[Excerpts from a dataset]
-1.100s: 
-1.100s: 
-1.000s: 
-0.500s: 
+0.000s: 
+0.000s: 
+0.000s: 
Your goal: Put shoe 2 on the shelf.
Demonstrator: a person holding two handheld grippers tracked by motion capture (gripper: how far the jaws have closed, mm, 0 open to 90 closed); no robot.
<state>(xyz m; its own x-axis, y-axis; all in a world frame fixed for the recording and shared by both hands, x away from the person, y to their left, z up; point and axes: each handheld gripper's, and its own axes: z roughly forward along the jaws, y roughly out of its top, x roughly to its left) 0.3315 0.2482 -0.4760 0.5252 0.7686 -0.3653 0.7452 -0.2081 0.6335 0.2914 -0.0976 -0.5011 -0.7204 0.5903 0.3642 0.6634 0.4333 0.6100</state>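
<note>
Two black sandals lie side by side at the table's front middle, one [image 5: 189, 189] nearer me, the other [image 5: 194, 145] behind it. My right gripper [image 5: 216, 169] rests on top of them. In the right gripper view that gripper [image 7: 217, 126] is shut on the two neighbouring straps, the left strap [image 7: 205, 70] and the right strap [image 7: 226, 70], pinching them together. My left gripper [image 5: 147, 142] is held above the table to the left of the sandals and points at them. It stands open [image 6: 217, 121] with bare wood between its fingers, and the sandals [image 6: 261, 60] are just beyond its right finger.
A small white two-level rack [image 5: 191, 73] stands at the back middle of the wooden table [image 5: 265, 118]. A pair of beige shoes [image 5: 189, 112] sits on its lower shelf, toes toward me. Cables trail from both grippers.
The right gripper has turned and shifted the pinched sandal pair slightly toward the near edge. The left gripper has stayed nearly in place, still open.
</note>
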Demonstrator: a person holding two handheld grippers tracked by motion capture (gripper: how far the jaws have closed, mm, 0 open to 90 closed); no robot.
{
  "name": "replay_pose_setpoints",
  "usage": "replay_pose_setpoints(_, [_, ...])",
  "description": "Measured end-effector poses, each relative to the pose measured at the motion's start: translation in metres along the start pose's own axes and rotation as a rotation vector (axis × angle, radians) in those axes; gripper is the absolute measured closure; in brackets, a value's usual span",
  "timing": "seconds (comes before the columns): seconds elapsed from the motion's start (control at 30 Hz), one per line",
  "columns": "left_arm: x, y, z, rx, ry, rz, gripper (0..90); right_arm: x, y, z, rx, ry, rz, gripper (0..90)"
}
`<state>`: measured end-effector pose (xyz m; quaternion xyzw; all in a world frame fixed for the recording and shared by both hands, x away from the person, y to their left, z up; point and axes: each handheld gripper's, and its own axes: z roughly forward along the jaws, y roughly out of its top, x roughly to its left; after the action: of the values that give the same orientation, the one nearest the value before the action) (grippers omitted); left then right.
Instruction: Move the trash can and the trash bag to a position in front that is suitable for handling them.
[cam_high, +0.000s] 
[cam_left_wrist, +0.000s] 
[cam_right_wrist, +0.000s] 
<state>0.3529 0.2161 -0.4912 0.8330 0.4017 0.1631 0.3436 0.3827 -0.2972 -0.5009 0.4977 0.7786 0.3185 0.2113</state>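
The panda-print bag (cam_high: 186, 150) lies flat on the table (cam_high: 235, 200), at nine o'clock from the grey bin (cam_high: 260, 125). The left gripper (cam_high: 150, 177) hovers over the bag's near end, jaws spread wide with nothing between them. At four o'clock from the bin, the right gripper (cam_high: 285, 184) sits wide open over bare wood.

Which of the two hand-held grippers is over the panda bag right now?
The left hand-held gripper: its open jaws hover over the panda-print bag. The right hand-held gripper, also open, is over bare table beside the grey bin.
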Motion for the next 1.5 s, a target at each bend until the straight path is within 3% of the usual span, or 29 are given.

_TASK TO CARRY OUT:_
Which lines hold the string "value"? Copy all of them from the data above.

_OUTPUT FOR THIS EXERCISE:_
  "description": "Measured end-effector poses, each relative to the pose measured at the motion's start: translation in metres along the start pose's own axes and rotation as a rotation vector (axis × angle, radians) in those axes; gripper is the absolute measured closure; in brackets, a value's usual span",
`<state>`: measured end-effector pose (xyz m; quaternion xyzw; all in a world frame fixed for the recording and shared by both hands, x away from the person, y to their left, z up; point and axes: each handheld gripper's, and its own axes: z roughly forward along the jaws, y roughly out of its top, x roughly to its left; after the action: of the values that give the same orientation, the one nearest the value before the action) (grippers omitted); left then right.

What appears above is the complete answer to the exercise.